TASK DETAILS: Please output, without any change, the lines of the material below from the very first through the one with "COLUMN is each".
◇ ◇ ◇
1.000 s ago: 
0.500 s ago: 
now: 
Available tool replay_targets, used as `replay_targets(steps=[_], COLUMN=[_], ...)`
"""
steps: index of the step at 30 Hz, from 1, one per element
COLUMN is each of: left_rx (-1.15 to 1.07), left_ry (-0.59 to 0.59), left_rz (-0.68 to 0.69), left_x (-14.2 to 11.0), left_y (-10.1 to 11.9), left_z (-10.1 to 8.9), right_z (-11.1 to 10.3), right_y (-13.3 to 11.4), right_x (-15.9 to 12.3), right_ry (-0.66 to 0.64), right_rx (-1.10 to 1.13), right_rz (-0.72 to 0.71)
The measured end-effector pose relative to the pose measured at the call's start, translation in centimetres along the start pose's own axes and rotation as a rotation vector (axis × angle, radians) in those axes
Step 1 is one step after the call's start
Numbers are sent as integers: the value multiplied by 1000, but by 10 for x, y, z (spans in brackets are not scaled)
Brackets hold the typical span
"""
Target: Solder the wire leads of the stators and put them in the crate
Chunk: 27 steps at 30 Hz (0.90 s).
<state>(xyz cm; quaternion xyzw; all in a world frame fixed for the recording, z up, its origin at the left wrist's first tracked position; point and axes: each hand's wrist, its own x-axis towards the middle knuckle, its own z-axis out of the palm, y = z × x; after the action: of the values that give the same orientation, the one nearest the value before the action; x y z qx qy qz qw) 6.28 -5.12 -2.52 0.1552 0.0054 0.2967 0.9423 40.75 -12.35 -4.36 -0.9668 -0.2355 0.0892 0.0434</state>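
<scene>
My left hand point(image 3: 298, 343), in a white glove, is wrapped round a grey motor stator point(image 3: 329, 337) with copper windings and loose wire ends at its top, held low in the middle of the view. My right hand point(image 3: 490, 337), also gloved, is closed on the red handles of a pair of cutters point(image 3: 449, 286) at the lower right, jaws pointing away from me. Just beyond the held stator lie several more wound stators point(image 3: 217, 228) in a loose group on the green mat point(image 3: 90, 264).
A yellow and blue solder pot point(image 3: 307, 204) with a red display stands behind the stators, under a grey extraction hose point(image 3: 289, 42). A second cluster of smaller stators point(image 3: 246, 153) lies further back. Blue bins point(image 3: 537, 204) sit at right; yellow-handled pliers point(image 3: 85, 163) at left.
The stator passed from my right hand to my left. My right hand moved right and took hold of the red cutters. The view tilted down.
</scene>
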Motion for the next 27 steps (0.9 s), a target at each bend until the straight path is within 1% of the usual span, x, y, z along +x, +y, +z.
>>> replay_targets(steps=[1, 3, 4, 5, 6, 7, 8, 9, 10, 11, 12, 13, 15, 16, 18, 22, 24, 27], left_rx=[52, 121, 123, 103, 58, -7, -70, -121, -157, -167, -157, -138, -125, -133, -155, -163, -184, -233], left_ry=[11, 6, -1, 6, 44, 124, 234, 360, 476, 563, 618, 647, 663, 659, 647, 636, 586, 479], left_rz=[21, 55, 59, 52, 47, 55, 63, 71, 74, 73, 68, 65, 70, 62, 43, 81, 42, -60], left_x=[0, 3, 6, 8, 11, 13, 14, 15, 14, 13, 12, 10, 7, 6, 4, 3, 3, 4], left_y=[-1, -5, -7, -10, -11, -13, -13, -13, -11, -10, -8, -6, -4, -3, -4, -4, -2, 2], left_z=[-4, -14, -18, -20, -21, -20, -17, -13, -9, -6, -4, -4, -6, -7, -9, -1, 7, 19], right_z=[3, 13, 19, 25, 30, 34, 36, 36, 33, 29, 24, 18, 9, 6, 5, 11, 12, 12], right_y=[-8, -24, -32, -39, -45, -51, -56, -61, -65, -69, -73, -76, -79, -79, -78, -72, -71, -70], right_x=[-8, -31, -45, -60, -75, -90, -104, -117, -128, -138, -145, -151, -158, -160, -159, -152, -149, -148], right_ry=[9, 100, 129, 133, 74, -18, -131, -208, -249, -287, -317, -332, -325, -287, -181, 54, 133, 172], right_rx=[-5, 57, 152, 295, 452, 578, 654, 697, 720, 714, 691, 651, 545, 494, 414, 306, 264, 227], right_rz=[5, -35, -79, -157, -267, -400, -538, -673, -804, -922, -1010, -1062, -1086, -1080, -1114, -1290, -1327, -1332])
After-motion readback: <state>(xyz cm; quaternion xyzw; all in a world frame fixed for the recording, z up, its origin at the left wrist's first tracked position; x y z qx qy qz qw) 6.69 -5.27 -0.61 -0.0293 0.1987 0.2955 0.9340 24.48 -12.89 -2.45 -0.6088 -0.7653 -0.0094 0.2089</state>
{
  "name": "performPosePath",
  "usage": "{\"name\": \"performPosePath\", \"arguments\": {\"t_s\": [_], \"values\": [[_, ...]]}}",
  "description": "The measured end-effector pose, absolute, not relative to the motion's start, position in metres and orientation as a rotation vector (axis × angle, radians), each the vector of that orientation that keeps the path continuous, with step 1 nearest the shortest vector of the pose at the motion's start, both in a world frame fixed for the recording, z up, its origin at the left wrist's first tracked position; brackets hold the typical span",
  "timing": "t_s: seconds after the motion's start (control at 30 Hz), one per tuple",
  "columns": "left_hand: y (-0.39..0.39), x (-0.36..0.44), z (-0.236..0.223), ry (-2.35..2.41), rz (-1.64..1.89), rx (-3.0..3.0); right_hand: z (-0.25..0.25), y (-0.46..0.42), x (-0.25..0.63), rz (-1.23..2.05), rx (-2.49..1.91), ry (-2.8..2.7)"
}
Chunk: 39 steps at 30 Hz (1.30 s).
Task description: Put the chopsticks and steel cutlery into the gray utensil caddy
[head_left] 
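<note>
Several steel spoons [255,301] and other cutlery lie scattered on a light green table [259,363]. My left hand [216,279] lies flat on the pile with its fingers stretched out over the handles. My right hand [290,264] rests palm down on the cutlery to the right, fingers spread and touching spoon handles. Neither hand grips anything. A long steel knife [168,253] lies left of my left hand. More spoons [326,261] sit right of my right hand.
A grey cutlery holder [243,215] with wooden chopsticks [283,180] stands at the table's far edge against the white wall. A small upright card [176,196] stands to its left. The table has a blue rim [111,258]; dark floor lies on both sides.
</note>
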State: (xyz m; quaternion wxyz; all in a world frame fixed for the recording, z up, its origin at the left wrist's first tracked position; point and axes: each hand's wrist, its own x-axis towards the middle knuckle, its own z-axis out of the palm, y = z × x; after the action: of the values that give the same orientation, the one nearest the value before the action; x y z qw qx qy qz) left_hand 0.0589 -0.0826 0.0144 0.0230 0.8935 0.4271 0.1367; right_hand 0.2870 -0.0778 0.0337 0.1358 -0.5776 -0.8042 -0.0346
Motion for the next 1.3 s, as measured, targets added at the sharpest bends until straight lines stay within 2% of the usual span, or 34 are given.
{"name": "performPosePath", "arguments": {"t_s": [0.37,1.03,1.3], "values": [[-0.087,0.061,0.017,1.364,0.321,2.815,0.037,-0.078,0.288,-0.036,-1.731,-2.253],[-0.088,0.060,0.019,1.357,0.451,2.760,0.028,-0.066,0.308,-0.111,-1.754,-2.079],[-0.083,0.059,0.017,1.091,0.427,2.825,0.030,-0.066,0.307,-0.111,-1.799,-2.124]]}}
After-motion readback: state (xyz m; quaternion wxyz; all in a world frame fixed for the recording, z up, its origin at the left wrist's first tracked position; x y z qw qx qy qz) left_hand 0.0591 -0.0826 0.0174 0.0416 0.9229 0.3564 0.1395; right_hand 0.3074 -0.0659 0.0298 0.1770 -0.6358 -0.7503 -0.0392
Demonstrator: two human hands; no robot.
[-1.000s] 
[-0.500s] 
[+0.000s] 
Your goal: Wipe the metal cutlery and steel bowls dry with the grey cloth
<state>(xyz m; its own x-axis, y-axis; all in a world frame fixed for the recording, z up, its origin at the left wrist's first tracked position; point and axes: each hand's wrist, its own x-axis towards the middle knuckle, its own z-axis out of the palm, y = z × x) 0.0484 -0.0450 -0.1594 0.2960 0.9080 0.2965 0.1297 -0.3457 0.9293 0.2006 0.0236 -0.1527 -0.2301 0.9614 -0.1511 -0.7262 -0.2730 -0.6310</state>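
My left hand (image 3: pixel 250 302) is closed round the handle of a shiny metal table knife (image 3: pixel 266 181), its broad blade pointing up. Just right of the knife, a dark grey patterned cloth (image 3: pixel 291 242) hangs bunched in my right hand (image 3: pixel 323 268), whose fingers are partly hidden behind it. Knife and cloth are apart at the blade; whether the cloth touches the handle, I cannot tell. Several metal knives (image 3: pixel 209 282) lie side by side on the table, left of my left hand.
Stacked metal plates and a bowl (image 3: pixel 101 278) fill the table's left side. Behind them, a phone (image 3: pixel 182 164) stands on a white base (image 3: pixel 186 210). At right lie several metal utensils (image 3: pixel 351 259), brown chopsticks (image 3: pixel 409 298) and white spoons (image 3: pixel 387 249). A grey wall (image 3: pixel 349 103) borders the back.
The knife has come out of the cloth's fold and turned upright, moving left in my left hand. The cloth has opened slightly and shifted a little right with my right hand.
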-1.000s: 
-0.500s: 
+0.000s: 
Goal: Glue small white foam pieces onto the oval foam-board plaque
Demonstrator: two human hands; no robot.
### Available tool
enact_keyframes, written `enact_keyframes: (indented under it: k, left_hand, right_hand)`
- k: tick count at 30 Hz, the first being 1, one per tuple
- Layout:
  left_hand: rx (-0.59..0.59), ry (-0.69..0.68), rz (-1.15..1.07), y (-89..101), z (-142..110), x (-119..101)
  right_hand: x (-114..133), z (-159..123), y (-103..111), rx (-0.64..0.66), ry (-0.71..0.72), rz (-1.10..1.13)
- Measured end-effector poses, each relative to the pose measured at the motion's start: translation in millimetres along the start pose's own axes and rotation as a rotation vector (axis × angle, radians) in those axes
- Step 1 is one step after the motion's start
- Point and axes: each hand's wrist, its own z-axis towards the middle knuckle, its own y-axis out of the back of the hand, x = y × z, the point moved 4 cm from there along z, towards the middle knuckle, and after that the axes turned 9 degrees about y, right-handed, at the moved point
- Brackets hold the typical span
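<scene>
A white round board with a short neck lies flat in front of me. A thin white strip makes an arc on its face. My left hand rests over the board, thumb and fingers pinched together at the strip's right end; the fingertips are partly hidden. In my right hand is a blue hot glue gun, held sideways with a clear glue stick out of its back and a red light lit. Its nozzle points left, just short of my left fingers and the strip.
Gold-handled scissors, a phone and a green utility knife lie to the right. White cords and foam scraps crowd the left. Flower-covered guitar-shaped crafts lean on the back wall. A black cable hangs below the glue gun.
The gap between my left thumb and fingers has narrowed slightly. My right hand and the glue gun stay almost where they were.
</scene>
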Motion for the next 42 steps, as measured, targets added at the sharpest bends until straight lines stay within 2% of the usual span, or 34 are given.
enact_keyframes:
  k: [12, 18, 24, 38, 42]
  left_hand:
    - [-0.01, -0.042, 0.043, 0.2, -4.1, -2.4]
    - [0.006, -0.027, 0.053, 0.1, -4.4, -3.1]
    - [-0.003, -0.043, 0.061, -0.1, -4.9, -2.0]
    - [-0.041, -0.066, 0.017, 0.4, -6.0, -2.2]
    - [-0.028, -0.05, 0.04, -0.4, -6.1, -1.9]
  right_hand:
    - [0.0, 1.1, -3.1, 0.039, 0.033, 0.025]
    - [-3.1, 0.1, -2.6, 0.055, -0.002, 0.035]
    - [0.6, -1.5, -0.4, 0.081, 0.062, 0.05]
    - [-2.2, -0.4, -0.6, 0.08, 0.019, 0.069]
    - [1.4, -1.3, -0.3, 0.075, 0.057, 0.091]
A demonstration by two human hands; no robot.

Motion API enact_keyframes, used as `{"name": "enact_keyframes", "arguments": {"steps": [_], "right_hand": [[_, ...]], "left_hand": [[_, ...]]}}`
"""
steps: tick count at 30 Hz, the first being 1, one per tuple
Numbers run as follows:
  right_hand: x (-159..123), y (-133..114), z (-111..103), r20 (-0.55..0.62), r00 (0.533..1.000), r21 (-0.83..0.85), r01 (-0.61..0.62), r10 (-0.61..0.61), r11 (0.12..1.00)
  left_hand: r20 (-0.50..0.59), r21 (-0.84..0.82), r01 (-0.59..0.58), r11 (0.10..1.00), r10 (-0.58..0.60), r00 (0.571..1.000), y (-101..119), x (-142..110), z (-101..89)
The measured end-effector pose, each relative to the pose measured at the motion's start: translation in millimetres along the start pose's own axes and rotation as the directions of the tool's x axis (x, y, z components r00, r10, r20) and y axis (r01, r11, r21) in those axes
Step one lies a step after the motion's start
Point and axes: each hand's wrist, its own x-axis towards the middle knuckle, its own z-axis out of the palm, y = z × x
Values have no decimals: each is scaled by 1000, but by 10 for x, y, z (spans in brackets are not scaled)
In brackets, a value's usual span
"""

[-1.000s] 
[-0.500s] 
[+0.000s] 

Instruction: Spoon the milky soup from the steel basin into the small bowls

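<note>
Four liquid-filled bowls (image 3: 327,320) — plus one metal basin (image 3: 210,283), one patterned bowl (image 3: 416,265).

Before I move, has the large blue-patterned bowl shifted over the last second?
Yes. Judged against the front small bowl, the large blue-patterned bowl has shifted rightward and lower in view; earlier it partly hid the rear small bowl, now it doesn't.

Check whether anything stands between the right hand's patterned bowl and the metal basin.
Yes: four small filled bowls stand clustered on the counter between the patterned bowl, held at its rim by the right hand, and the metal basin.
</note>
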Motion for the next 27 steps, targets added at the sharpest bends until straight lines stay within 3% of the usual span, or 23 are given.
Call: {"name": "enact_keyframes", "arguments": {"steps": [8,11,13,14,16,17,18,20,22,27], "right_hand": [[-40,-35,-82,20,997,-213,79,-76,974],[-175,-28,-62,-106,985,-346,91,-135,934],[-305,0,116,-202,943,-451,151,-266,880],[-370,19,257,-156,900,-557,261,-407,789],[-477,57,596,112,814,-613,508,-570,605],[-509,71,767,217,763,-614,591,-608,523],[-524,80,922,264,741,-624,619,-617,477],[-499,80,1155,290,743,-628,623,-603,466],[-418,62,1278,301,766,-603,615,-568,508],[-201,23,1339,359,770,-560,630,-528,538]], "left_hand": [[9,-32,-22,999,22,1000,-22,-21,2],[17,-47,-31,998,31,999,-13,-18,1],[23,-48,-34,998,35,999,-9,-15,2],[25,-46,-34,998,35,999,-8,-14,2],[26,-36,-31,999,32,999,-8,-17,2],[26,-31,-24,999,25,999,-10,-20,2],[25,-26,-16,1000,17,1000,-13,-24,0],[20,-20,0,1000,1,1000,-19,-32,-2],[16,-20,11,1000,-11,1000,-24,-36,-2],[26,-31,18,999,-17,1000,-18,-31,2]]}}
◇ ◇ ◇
RESPONSE BOX:
1.000 s ago: 
0.500 s ago: 
now: 
Available tool replay_targets, used as `replay_targets(steps=[_], COLUMN=[_], ...)`
"""
steps: index of the step at 30 Hz, from 1, one per element
COLUMN is each of: left_rx (-1.15 to 1.07), left_ry (-0.59 to 0.59), left_rz (-0.68 to 0.69), left_x (-14.2 to 11.0), left_y (-10.1 to 11.9), left_z (-10.1 to 8.9), right_z (-11.1 to 10.3), right_y (-13.3 to 11.4), right_x (-15.9 to 12.3), right_ry (-0.66 to 0.64), right_rx (-1.10 to 1.13), right_rz (-0.72 to 0.71)

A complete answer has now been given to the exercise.